Arrival in Sydney and Early Activities
At the age of 21, Robert Dulhunty arrived in the Colony of New South Wales as a free settler on the ship Guildford. The date of his arrival was 5 March 1824. He was accompanied on the voyage from England by his brother, Lawrence Vance Dulhunty — a qualified surveyor with a sharp mind but a much less appealing manner than Robert's.
Sydney was just 36 years old at the time of the Dulhunty's arrival. It was still essentially a penal outpost operating under the decidedly non-democratic control of the then Governor of NSW, Sir Thomas Brisbane. The economy of NSW was based overwhelmingly on sheep grazing, other types of livestock production and the growing of various crops — with some additional income generated through whaling and sealing. Infrastructure projects were funded by the British Government and by the revenue reaped locally from taxes, including the collection of customs and excise duties levied on alcoholic spirits, tobacco and a wide range of imported goods. The colony possessed only a comparatively small contingent of skilled artisans, so convict iron-gangs were used perforce to build such necessary structures as roads, drains, bridges, wharves and fortifications, as well as public buildings of all kinds. Convicts quarried stone, too, and made bricks, felled trees and cleared paddocks. The more trustworthy of them were also assigned by the government to private landholders to work as agrarian labourers, shepherds or domestic servants.

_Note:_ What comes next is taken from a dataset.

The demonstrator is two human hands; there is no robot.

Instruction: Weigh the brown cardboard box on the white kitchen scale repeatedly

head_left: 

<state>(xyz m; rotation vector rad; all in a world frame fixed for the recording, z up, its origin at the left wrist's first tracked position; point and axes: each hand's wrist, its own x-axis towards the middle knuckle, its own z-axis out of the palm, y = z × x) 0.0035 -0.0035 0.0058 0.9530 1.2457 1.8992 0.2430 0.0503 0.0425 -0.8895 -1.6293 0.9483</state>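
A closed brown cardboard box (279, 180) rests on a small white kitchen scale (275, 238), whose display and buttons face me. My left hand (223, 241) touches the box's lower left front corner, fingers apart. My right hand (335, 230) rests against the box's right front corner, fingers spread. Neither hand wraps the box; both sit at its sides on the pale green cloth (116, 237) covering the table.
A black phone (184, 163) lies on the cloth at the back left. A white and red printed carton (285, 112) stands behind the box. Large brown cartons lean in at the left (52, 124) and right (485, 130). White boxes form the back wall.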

On 23 March 1824, Robert Dulhunty applied for a grant of Crown land. This was at a time when the colony's hinterland was being opened up increasingly to responsible citizens for farming and grazing purposes. The governor accordingly granted him legal title to 2000 acres (eight km²) of land which he had selected previously at Cullen Bullen. In addition, Dulhunty was allocated six convict servants/labourers who were to assist him with the task of making the property a viable enterprise.
This land grant marked the beginning of Dulhunty's rise through the ranks of colonial society. Twelve years later, he would be listed as a founding member of Sydney's elite Australian Club, the first meeting of which wad held in October 1836. The club's 86 members included such prominent citizens as W.C. Wentworth, Sir John Jamison, Captain John Piper, Dr William Bland, Major Edmund Lockyer, James Macarthur, William Lithgow and John Blaxland.
But that is to race ahead of our narrative. On 4 July 1828, Dulhunty requested a ticket of occupation from the NSW Surveyor-General, Sir Thomas Mitchell. He was rather brusquely informed by Sir Thomas on 10 July that the government had, for some time, discontinued giving tickets of occupation. Sir Thomas, however, would become a friend of Dulhunty's in the coming years.
By the end of the 1820s, Dulhunty was living mainly at Claremont House in the Mulgoa Valley, not far from the Nepean River. Sometime between 1829 and 1833, he set out from the nearby township of Penrith with an escort of about 40 Aborigines. Crossing the rugged Great Dividing Range, he followed the Macquarie River down to what is now known as Dubbo. This area had not been occupied by any Europeans when the explorer Captain Charles Sturt traversed the Macquarie in 1829.
When surveyor Robert Dixon passed through Dubbo to survey the Bogan River in 1833, he mentioned that he had borrowed a dray from Dulhunty. It is therefore believed that Dulhunty took up the land which he named "Dubbo" in 1832.
Governor Sir Darling had created a zone known as the "limits of location" on 5 September 1826. Settlers were only allowed to take up land within this zone. A further government order, issued on 14 October 1829, increased the zone of approved settlement so that it now included an area called the 'Nineteen Counties'. Anyone who occupied land outside of this area were technically considered to be a 'squatter', without legal title. Among these squatters were many of the leading citizens of the colony, including Dulhunty.